Едва наступил чернотроп, Мещеряков темной ночью извлек из схрона припасенное оружие, спрятал его подальше в одежину и, пустив на свой баз красного петуха, скрылся.
Вначале он и сам твердо не знал, куда податься. Но тут, в Крутоярье, в глухомани плавней, появился полковник Овечкин, хорошо знакомый Игнату по прошлой службе в корпусе их превосходительства генерала Богаевского. Встретились на базу одного бывшего служаки, погутарили. Овечкин предлагал остаться с ним, вместе собирать силы, для того чтобы повергнуть большевиков. Игнат живо припомнил свои скитания по плавням» отказался. Нет, у него другая планида. Когда-то он чуть было не ушел за кордон. Не успел — и зря. Вот теперь бы уйти. От этой власти, от этих порядков, что складываются совсем не по его планам. Благо искать его некому. Жена на том свете, дочери — сами по себе.
Правда, есть еще братан Анисим Григорьевич. Только, хотя и одна кровь, но не единой с ним, Игнатом, души. Анисим к активистам примкнул. Прослышал о нем Игнат, что на сходках он агитирует за обобществление хозяйств, за коммунии. Ну и пусть! Еще в ту войну разошлись братья в мыслях и делах. Анисим хоть и в одном эскадроне был с Игнатом, но особого рвения к службе не выказывал. А вскоре получил ранение в ногу, поехал лечиться. Доходили слухи, что с красными снюхался и комитетствовал где-то. А когда кончилась гражданская, в родную станицу не вернулся. Осел где-то под большим городом, женился. С тех пор не виделись с ним. Разные они люди, хотя и от одного корня пошли. Да о нем Игнат тогда не сожалел. О другом были у него думы: как перейти границу.

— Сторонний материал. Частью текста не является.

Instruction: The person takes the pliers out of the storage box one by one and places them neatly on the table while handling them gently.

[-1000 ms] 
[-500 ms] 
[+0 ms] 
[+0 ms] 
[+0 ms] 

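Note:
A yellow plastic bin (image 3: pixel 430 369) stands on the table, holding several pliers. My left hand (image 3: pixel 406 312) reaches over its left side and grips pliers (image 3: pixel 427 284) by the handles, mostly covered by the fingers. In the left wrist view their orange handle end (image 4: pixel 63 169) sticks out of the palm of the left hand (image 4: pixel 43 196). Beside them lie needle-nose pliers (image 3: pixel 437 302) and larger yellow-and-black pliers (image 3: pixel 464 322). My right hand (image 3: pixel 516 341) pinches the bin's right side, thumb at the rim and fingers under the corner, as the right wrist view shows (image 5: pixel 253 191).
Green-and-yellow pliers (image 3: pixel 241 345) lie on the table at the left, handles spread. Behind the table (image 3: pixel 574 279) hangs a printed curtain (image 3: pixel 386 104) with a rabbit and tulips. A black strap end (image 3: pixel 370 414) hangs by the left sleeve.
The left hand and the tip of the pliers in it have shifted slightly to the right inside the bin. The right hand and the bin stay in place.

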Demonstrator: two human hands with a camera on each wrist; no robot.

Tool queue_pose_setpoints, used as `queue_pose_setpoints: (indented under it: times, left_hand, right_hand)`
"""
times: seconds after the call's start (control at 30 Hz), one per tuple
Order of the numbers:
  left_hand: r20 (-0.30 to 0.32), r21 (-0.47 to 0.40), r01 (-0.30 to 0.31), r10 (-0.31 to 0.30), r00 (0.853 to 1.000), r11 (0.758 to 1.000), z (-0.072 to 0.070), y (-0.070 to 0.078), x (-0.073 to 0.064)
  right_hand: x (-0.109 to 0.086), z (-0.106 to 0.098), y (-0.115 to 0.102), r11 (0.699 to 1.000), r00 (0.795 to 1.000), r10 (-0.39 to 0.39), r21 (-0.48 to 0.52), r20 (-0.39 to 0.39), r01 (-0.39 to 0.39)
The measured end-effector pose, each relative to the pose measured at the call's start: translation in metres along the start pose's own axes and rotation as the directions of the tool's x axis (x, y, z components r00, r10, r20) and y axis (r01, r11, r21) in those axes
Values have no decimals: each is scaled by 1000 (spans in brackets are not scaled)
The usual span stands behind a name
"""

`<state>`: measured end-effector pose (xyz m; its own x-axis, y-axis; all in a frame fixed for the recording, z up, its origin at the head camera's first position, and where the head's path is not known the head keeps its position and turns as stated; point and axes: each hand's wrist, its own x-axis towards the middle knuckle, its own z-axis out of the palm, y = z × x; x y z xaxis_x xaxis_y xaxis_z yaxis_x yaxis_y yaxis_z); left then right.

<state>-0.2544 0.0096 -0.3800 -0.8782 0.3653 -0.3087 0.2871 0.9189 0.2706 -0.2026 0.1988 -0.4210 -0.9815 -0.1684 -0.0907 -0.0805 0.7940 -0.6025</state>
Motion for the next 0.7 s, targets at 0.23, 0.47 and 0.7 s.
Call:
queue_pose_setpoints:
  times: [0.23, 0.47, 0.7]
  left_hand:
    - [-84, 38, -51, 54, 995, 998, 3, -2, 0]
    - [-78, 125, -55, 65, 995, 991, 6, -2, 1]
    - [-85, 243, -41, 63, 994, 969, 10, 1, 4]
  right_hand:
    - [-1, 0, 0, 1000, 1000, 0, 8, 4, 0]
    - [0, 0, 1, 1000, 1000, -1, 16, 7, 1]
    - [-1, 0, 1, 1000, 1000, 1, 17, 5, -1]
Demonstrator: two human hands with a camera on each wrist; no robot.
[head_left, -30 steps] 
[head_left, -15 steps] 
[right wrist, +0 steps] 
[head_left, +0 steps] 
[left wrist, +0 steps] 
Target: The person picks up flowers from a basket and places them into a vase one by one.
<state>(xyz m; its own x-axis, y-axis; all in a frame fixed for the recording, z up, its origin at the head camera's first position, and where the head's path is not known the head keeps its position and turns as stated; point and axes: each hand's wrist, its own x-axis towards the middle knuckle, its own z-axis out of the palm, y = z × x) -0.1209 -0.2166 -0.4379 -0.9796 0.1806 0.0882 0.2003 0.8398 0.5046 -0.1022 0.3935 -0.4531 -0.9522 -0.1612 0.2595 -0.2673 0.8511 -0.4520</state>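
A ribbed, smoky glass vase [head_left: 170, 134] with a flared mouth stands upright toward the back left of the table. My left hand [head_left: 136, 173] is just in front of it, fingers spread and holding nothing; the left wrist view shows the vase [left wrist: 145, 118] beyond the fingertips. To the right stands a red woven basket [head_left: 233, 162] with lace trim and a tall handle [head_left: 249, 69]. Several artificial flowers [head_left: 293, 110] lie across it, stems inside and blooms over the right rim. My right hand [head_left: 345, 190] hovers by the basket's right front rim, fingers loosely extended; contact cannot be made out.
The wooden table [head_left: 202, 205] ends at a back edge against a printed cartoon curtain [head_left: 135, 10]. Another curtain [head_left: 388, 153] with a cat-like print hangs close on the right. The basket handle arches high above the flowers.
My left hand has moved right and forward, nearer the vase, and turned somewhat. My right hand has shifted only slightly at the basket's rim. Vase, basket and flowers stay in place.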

— Так я же тебе и предлагаю — примыкай ко мне,— начинал терять терпение полковник.— С моими людьми за кордон уйдешь.
Этот вариант есаула устраивал.
Приближаясь к границе, Игнат все беспокойнее ожидал предстоящего. Неужели снова плыть придется? А если схватят? Закрадывалось сомнение: может, отказаться? Но он тут же подавлял в себе эту мысль. Нет-нет, все обойдется. Он благополучно доберется до Урала и выполнит свою «важную миссию», как сказали там, в особняке. Он еще покажет кое-кому, на что способен есаул Игнат Мещеряков. Прельщало и обещанное Игнату будущее, чины и богатство, которые придут, когда удастся спалить власть Советов и восстановить прежние порядки и России. И все же неизвестность предстоящего, боязнь за опою жизнь угнетали. «Скворцов» был всю дорогу угрюм, молчалив, время от времени глубоко вздыхал, вызывая удивленные взгляды сопровождающих его людей. Вроде бы начала даже побаливать нога, которую два года назад зацепила пуля пограничника.